- What to produce: The answer should consist of each line from the data below that includes "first".

------

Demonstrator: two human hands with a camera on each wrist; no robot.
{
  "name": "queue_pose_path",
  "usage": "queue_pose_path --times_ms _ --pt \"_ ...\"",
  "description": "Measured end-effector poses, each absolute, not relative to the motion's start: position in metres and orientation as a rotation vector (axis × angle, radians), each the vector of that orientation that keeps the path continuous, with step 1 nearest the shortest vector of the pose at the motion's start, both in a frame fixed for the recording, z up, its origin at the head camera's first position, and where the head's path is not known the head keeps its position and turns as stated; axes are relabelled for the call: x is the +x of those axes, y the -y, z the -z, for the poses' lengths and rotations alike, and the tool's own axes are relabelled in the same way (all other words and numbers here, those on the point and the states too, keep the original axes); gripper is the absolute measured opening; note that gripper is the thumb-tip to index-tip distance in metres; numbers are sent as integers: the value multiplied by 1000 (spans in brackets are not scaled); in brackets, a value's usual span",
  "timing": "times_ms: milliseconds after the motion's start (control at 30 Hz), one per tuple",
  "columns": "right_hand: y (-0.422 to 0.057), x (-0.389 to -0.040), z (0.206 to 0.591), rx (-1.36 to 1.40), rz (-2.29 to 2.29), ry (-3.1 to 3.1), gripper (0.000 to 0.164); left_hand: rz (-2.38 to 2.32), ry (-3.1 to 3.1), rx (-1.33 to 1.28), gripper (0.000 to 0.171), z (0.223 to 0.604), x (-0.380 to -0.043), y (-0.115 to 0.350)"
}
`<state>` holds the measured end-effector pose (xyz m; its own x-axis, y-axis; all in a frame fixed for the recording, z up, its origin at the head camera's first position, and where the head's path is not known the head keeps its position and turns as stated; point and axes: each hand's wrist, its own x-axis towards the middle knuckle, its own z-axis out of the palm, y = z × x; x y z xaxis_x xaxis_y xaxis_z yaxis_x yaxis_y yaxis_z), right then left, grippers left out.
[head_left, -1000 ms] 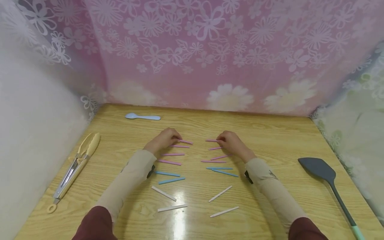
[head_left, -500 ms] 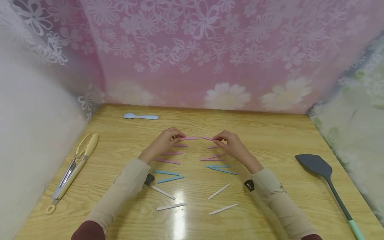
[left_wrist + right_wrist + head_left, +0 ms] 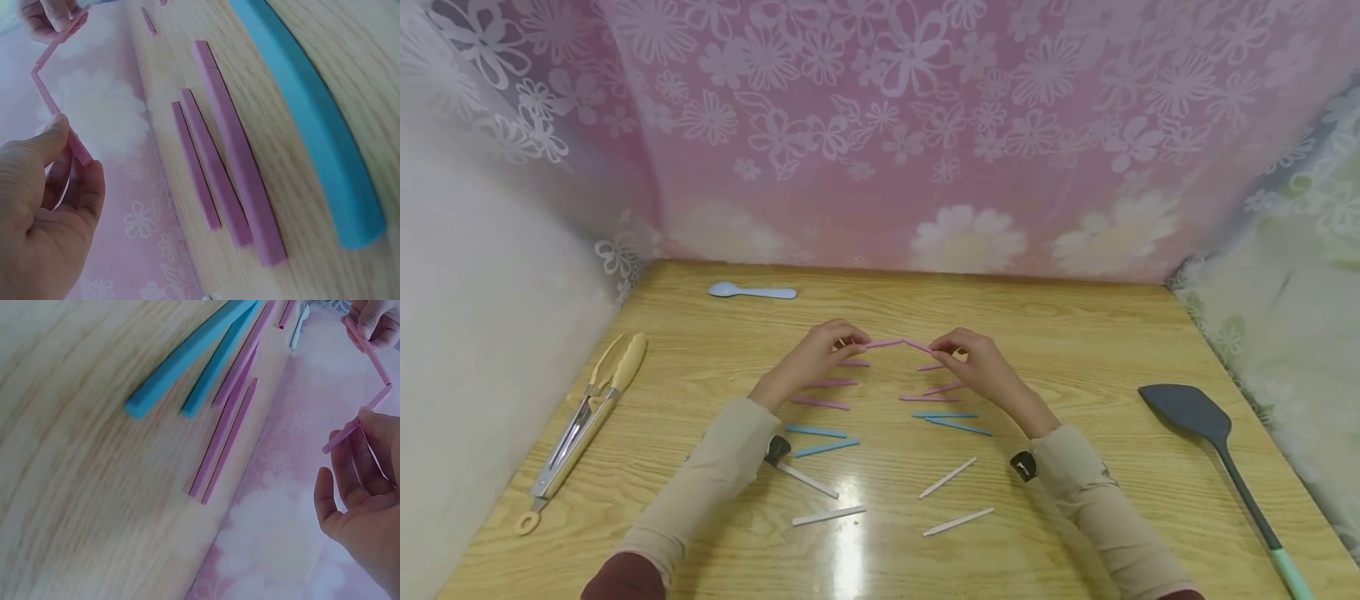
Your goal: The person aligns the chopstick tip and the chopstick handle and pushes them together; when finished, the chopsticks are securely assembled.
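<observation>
Head view, and I'm up at the far half of the surface, left hand pinching one pink stick, right hand pinching another pink stick, thumb against fingers on both sides! Both sticks are up off the surface between my hands, inner ends right at each other in a shallow bend; they look to be touching, though at this size I can't swear to it. On my right, one finger stands out apart from the pinch.

Below, it's two columns! Left column: three pink sticks, then two blue sticks, then two white sticks nearest me. Right column matches: three pink ones, a blue pair close together at their left ends, a white pair at the near end.

Out wide left, tongs lie at a slant; far left, a pale blue spoon; over right, a dark spatula with a green handle end. Pink flowered cloth hangs beyond the far edge.
</observation>
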<state>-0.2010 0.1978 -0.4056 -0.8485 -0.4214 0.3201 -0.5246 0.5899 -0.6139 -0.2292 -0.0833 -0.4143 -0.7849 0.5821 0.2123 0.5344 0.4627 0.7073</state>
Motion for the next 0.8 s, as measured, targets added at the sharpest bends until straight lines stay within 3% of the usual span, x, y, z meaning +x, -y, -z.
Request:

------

- Exercise solution:
  "description": "Measured end-effector poses, each absolute, not relative to the motion's start: position in metres and orientation as a rotation vector (axis × angle, radians), each the vector of that orientation that keeps the path continuous, with step 1 nearest the shortest vector of the pose at the motion's start, both in a frame fixed for the recording, z up, its origin at the head camera's first position, and where the head's path is not known the head keeps its position and turns as stated; axes are relabelled for the call: x is the +x of those axes, y the -y, z the -z, for the poses' lengths and rotations alike, and the tool's own axes are relabelled in the same way (all other words and numbers here, those on the point and the states too, keep the original axes); gripper is the absolute measured opening; note that gripper is the thumb-tip to index-tip distance in metres; numbers are sent as integers: the value multiplied by 1000 (spans in brackets are not scaled); in brackets, a value's usual span",
`<state>` holds the measured end-effector pose (xyz m; its own x-axis, y-axis; all in a frame fixed for the recording, z up, its origin at the head camera's first position, and where the head's path is not known the head keeps its position and turns as stated; point and axes: each hand's wrist, its own x-axis towards the middle knuckle, its own z-axis out of the palm, y = z × x; x y z xaxis_x xaxis_y xaxis_z yaxis_x yaxis_y yaxis_z), right then left, grippers left out.

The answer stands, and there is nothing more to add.